Assigned task:
Search the listing below for the string "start" and copy every line where it occurs.

** Opening The data block **

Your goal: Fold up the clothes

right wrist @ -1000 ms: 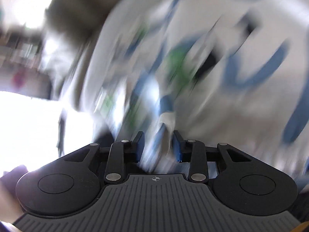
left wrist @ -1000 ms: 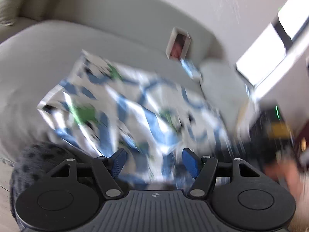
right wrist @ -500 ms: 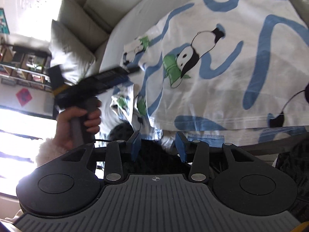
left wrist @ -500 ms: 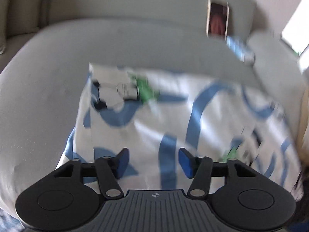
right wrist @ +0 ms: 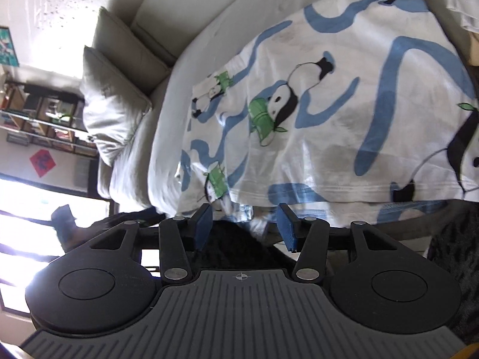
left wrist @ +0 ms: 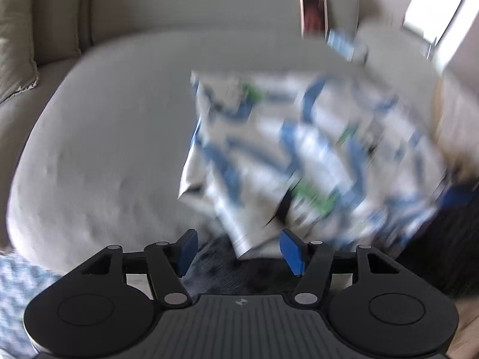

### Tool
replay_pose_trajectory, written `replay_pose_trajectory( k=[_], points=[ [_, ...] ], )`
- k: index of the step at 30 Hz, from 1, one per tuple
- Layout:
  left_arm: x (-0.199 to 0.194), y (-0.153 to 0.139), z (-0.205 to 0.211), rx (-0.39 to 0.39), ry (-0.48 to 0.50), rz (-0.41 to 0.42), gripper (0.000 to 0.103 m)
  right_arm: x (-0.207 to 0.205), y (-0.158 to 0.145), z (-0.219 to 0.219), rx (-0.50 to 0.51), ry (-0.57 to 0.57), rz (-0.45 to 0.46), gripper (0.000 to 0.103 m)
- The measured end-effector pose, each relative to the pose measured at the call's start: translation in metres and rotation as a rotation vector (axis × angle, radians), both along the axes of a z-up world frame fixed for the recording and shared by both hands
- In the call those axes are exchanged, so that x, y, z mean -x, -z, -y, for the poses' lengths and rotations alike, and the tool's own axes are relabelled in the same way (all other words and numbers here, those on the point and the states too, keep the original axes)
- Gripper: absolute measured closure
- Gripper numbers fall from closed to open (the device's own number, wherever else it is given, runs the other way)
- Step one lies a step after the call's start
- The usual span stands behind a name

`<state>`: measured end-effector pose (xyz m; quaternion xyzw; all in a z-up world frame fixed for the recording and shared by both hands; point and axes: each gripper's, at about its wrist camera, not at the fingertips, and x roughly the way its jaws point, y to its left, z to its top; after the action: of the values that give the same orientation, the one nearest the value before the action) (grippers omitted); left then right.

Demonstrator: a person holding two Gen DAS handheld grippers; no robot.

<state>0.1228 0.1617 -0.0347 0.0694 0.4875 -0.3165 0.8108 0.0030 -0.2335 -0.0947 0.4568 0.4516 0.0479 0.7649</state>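
Note:
A white garment (right wrist: 329, 113) printed with blue swirls, pandas and green bamboo lies spread on a grey sofa seat (right wrist: 167, 113). In the left wrist view the garment (left wrist: 314, 155) is blurred and lies on the right half of the seat. My left gripper (left wrist: 238, 252) is open and empty just short of its near hem. My right gripper (right wrist: 244, 226) is open and empty at the garment's near hem, with a bunched bit of fabric just beyond the gap between its fingers.
A grey cushion (right wrist: 110, 104) leans at the sofa's arm. A small framed picture (left wrist: 312, 15) stands on the sofa back. A dark fuzzy fabric (right wrist: 236, 245) lies below the seat edge. A shelf (right wrist: 39, 113) and bright windows are beyond.
Both grippers have drawn back from the garment. The right gripper let go of the fabric and opened wider. The left view has shifted left, so the garment sits further right and blurred.

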Motion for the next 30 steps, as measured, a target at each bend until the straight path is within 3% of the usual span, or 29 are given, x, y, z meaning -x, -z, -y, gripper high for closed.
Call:
replay_pose_trajectory(
  k=[2, 4, 6, 10, 15, 17, 23, 30],
  points=[
    [0.010, -0.003, 0.007, 0.126, 0.046, -0.052, 0.043, 0.010, -0.004, 0.003, 0.027, 0.006, -0.023, 0.049],
    [0.021, -0.003, 0.021, 0.172, 0.120, -0.063, 0.037, 0.030, -0.012, 0.012, 0.064, 0.036, -0.020, 0.049],
    [0.025, -0.003, 0.034, 0.141, 0.125, -0.001, 0.037, 0.049, -0.019, 0.023, 0.108, 0.094, -0.015, 0.045],
    [0.006, 0.006, 0.044, 0.042, -0.052, 0.066, 0.040, 0.064, -0.024, 0.044, 0.175, 0.233, -0.016, 0.044],
    [-0.021, 0.024, 0.032, 0.019, -0.273, 0.108, 0.042, 0.061, -0.016, 0.057, 0.196, 0.349, -0.004, 0.043],
    [-0.028, 0.031, 0.020, 0.054, -0.337, 0.097, 0.043, 0.058, -0.010, 0.059, 0.194, 0.358, -0.018, 0.043],
    [-0.045, 0.051, 0.011, 0.059, -0.359, -0.001, 0.061, 0.053, 0.001, 0.054, 0.163, 0.354, -0.044, 0.043],
    [-0.038, 0.052, 0.035, -0.081, -0.267, 0.064, 0.051, 0.048, 0.004, 0.046, 0.164, 0.329, -0.053, 0.043]
  ],
)
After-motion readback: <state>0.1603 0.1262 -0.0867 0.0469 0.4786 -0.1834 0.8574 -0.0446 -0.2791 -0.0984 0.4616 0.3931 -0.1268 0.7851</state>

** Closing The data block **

Task output:
- The measured end-effector pose, each relative to the pose measured at the call's start: translation in metres and rotation as a rotation vector (axis × angle, radians), both along the axes of a z-up world frame fixed for the recording and shared by both hands
- Step one lies a step after the call's start

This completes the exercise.